Annotations help a little (“Lacanian” refers to Jacques Lacan, the French psychoanalyst; “parole”—and this gets a little tricky—refers to Lacan’s concept of word or speech, from Lacan’s belief in the primacy of speech as forming human relation), but even without knowing Abelard (you know him, even if you think you don’t) or Arthur Koestler (you should know him, even if you think you shouldn’t), Chabon’s words are vital. 
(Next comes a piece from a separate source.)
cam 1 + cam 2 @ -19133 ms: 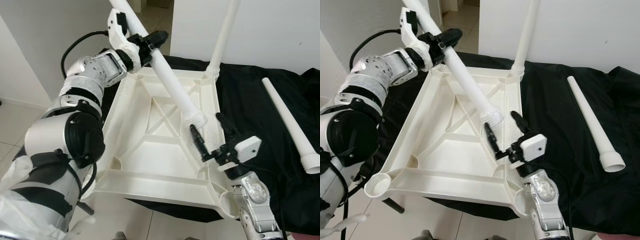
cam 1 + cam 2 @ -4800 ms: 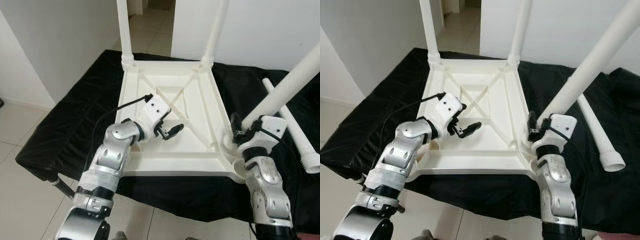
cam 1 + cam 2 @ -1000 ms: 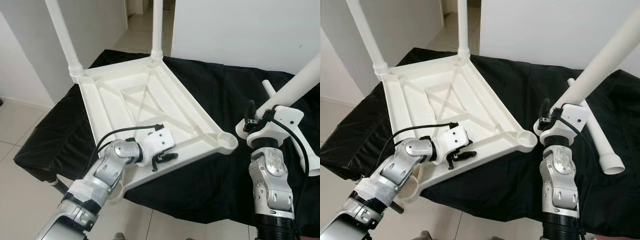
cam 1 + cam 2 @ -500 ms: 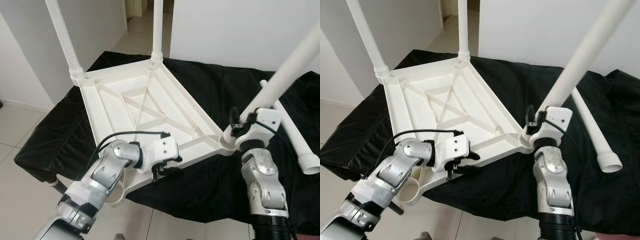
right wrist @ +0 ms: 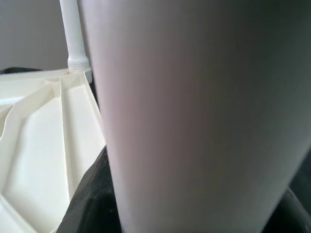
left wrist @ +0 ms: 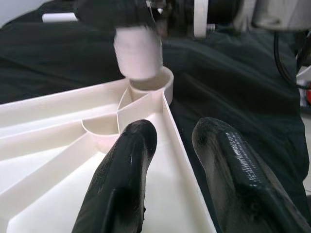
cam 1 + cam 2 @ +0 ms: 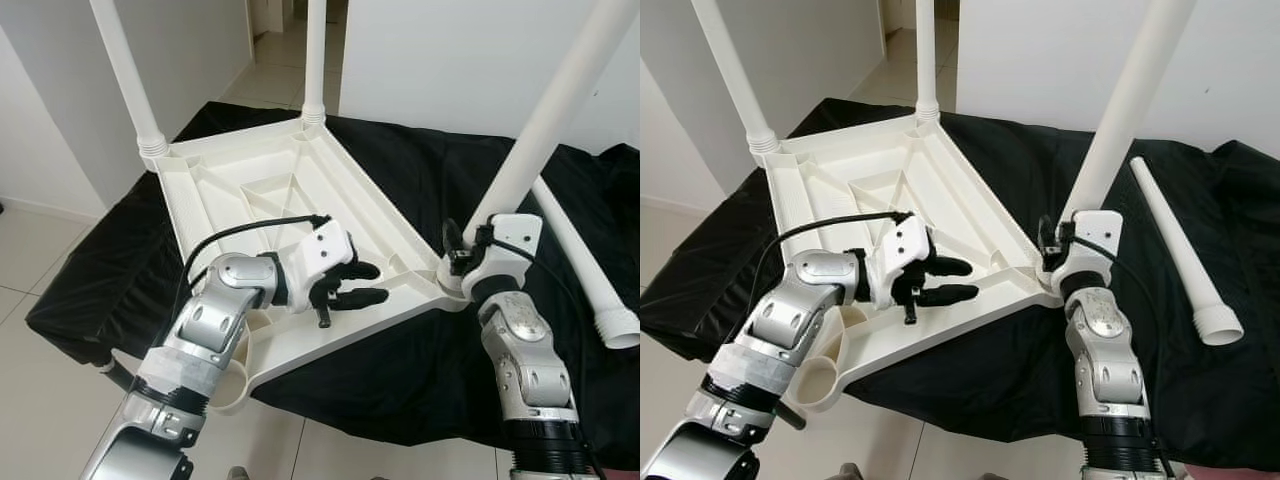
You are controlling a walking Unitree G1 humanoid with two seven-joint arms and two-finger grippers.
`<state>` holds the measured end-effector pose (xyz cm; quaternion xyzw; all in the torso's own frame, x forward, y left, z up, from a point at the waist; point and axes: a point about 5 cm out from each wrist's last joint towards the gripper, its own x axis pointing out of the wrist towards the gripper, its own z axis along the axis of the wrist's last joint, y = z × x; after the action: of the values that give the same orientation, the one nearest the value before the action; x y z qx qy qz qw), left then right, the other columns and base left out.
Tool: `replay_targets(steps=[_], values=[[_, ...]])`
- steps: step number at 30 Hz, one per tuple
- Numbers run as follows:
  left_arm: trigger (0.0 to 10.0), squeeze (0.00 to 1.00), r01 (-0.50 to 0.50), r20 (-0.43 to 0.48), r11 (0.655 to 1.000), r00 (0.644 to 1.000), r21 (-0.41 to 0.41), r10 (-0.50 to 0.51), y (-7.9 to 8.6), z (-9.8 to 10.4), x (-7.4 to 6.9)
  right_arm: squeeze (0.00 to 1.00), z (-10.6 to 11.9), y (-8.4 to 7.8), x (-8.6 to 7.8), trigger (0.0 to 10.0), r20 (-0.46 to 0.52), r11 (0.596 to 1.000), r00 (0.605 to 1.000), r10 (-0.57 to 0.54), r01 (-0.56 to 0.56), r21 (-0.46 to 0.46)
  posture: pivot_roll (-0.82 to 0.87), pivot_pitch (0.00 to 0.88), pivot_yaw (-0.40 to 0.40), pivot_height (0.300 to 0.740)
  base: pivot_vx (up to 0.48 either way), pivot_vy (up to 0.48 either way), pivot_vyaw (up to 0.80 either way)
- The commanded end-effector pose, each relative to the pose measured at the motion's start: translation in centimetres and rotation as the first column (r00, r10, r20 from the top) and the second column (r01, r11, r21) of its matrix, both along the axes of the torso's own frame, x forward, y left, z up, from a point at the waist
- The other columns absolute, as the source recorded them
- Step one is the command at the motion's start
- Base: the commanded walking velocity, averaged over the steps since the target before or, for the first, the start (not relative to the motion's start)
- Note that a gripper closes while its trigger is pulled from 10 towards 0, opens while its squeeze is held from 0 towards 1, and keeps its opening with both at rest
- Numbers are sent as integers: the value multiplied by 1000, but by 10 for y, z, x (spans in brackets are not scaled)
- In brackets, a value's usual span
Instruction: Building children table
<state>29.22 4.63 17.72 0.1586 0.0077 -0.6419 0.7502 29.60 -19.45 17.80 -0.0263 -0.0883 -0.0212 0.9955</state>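
Note:
A white plastic table top [image 7: 270, 200] lies upside down on a black cloth. Two white legs [image 7: 128, 80] [image 7: 315, 55] stand in its far corners. My right gripper [image 7: 468, 245] is shut on a third leg [image 7: 545, 110], held steeply upright. That leg's lower end [image 6: 138, 53] sits just over the near right corner socket [image 6: 158, 83]. My left gripper [image 7: 372, 283] is open over the near rim, both black fingers [image 6: 126, 160] pointing at that socket. A fourth leg [image 7: 1180, 245] lies loose on the cloth at the right.
The near left corner socket [image 7: 226, 385] hangs past the cloth-covered table's front edge. Black cloth [image 7: 420, 180] lies bare between the table top and the loose leg. White walls stand behind, tiled floor [image 7: 30, 260] at the left.
My left gripper has risen from the near rim to just above it, its fingers now spread. My right gripper has tipped the leg more upright, its foot closer to the corner socket.

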Motion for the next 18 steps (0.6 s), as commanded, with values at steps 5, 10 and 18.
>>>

Not just because they echo stuff I wrote about two years ago, in my book tour journal, and not just because Chabon has the chops—and the awards-cum-legitimacy—to write about slumming it in pulp land. But because he’s right. That Kafka nonsense about ice-axes and frozen souls is the sort of eyeroll-inducing purple prose that attempts to elevate the story qua entertainment (all my complaining about eye roll-inducing and here I go and use qua) to something “better.” As if story by itself isn’t elevated enough. Really. Do we need an ice-axe breaking our frozen souls?

Well, yes. But the writer doesn’t have to lead with that. The writer can lead with cracking good yarns. The ice-axe is better off as a seducer. Get our guard down. Please us. Then slip it in and leave us wondering just what the hell you did. 

Murakami’s Dance, Dance, Dance is the perfect example of my ice-axe-better-off-as-a-seducer alternative.

Of course there’s nothing wrong with fiction for entertainment’s sake. Damn profundity—make it readable. Chabon finally said it. The scholar with street cred. Thank God. Onward...

An emailer from Coldwater, Michigan wondered if I’d seen any of H.P. Lovecraft’s film adaptations. Specifically, Dagon. And if so, why don’t I include it in my list of “fun and terrible” movies.

I don’t consider Dagon that fun. It has its moments, of course—its chase sequence through the rainy, dank alleyways of a New England coastal town comes to mind—but Dagon drags, and sputters, and isn’t inept enough to keep our attention through the slow spots. 

You want fun and not-so-terrible? Rent From Beyond. Fantastic stuff. You’ll never look at a pineal gland the same way. How’s that for a tagline?